Fabrication and spectroscopic properties of Bi-doped glass and fiber based on modified sol-gel method

Bismuth (Bi)-doped glasses and fibers are the most promising gain media to solve the capacity crisis in optical communication systems due to their broadband near-infrared luminescence covering O-U bands. To date, only Bi-doped fibers prepared by the modified chemical vapor deposition method have been well-developed, providing net gain performance. However, the crucial technological challenges have not been fully resolved, such as the high fabrication cost and the balance among unsaturated loss, doping concentration, and unit gain.

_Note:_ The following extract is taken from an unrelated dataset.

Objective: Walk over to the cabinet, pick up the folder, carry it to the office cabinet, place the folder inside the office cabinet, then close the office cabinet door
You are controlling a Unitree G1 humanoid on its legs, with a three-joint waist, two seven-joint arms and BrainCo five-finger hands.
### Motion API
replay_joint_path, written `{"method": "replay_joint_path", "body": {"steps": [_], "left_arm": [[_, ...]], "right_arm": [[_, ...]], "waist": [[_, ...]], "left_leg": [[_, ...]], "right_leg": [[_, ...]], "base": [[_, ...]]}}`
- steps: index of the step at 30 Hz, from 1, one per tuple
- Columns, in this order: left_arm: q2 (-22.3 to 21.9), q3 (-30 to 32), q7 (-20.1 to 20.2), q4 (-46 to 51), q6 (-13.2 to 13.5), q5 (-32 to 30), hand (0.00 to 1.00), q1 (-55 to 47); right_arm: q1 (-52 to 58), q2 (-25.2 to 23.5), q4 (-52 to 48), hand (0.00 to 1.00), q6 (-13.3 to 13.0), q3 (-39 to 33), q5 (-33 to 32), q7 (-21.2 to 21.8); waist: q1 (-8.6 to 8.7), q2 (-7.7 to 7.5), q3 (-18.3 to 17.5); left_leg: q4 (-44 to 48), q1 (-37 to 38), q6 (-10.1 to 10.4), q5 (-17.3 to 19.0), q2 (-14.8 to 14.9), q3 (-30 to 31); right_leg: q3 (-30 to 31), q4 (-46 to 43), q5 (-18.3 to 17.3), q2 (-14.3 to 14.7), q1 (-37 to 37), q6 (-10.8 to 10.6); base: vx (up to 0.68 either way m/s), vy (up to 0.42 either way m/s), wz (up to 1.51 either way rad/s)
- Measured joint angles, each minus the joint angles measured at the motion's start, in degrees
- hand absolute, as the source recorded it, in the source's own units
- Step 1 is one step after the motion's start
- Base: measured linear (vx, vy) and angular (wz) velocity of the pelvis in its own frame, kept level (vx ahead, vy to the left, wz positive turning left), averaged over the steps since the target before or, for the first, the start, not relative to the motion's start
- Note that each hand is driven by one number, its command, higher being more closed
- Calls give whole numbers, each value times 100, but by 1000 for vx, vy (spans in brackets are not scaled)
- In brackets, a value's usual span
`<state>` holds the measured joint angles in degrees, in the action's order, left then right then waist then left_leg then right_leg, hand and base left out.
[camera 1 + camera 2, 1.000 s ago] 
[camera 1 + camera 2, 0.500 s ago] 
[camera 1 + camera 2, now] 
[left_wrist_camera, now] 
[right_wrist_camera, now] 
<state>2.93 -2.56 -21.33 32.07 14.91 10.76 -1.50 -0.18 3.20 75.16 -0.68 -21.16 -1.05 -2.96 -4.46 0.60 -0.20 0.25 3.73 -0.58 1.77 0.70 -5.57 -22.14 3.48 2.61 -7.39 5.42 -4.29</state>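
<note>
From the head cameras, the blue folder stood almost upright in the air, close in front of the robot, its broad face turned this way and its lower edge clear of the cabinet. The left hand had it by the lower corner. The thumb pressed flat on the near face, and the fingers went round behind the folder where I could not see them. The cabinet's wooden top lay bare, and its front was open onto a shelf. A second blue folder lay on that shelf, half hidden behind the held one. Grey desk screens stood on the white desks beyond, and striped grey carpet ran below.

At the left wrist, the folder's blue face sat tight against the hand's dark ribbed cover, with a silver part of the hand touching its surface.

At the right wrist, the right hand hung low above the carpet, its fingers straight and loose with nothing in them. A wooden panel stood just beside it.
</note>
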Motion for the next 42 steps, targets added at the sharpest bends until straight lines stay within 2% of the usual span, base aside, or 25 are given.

In this work, we propose a modified sol-gel method for low temperature synthesis of highly homogeneous Bi-doped glasses. By using HF and HCl as the coordinated catalysis, a series of uniform Bi-doped glasses with low OH- content (similar to 4.5 ppm) was prepared at 1300 C-degrees within 3.5 days. The Bi-doped glasses present broadband luminescence covering the O-U band, attributed to the superposition of multiple bismuth active centers (BACs), and provide relatively high fluorescence lifetimes (657-735 mu s). On this basis, Bi-doped GeO2-SiO2 fibers (BGSFs) were prepared via the rod-in-tube method. Utilizing a 40 m BGSF as the gain media, an amplifier was constructed using backward pumping. As the pump power of 808 nm laser diode reached 100 mW, positive gain was obtained in the range of 1200-1600 nm with a maximum on-off gain of 0.9 dB/m at 1395 nm. These results suggest that our modified sol-gel method holds promising potential for flexible fabrication of Bi-doped glasses and fibers.